Ontario short term rainfall intensities are trending up and down and statistically not moving in any significant direction. Rainfall trends as can be found in the report at the following link:

This report is "Methodologies to Improve Rainfall Intensity-Duration-Frequency (IDF) Estimates: A Southern Ontario Pilot Study" by Environment Canada Adaptation and Impacts Research Climate Research Division, December 2011.  See Section 6.1 entitled Trends in Precipitation and its Extremes in Southern Ontario, page 77 for the following:

“Significant increases, as well as decreases, were detected at some stations in a number of the extreme precipitation indicators. However, the majority of station trends were determined to be non-significant and no consistent geographical patterns for increases or decreases were observed across Canada. In most cases, the magnitude of the observed changes was also very small. These results are consistent with the daily Canadian extreme precipitation trend analysis of Zhang et al. (2001) and the Canadian component of global and North American trend analyses of daily precipitation extremes by Alexander et al. (2006) and Peterson et al. (2008), respectively.”

Regardless of this oversight on extreme rainfall trends, many of the topics of the ECO document are worth discussing because of the fact that damage costs are increasing is undeniable.

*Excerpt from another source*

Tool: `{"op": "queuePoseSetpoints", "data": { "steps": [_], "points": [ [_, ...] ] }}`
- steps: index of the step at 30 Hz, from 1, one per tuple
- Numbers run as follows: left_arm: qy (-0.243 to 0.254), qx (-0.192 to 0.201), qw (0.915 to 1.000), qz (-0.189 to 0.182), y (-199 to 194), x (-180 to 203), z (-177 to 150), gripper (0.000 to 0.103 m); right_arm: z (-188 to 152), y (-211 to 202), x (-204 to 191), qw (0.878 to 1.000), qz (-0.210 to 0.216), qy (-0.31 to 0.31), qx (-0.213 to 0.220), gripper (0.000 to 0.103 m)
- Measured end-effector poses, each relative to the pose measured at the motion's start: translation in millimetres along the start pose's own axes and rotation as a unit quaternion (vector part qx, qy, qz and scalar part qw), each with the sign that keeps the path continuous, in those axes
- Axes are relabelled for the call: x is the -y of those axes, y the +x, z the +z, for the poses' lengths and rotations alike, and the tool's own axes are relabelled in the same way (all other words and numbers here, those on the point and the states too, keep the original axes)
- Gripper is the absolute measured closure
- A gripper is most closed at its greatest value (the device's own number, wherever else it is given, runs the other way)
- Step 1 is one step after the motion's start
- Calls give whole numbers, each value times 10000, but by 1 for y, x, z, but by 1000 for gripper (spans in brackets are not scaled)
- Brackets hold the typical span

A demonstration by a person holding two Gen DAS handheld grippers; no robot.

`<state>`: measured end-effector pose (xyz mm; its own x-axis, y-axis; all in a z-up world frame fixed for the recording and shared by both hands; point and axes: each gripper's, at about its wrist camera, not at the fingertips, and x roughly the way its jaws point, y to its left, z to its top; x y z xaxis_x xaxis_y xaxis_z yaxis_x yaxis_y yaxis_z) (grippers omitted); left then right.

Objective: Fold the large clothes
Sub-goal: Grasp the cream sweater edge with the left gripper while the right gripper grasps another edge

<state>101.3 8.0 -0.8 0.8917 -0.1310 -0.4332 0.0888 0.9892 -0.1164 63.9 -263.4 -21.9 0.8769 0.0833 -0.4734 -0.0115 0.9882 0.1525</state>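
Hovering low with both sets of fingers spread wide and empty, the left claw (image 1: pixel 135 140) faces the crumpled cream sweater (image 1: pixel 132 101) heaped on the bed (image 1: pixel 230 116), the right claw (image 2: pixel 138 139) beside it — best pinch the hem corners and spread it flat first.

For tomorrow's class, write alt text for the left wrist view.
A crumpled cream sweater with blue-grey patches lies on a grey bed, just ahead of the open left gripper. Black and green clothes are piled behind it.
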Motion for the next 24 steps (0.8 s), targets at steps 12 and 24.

More recently Environment and Climate Change Canada summarized national rainfall trends and indicated no change in overall Ontario rainfall intensity or frequency:

Trends in Canadian Short‐Duration Extreme Rainfall: Including an Intensity–Duration–Frequency Perspective, Mark W. Shepharda*, Eva Mekisa, Robert J. Morrisa, Yang Fenga, Xuebin Zhanga, Karen Kilcupb & Rick Fleetwoodc, pages 398-417, Published online: 19 Nov 2014. Using the same data, the table below shows slightly more decreasing trends in Ontario than increasing ones.

The table below shows more statistically significant decreasing in rainfall intensity than increases in intensity in Southern Ontario.

The insurance industry has fabricated rainfall intensity trends in their Telling the Weather Story publication, confusing theoretical predictions with real, factual, historical data and analysis, which may be confusing the Environmental Commissioner of Ontario:

Flooding Causes Serious Environmental Damages (Ironically Less Than Before)

The ECO document rightly notes that the 2013 storm resulted in "serious environmental damage" as the storm:

"overwhelmed wastewater treatment plants and stormwater systems; up to a billion litres
of sewage, as well as garbage and debris, were washed into Toronto’s rivers and Lake Ontario"

What is peculiar in this statement is that sewer infrastructure in the province under F-5-5 overflows less than it did before many pollution control plans were put into place, resulting in more insurance losses. This is documented in my neighbourhood's Municipal Class EA study where infrastructure to keep eastern beaches swimmable contributed to sewer back-up, and it applies to any sewage overflow regulator adjusted to keep more "poop in the pipe" (Hamilton's Sterling CSO regulator, etc.).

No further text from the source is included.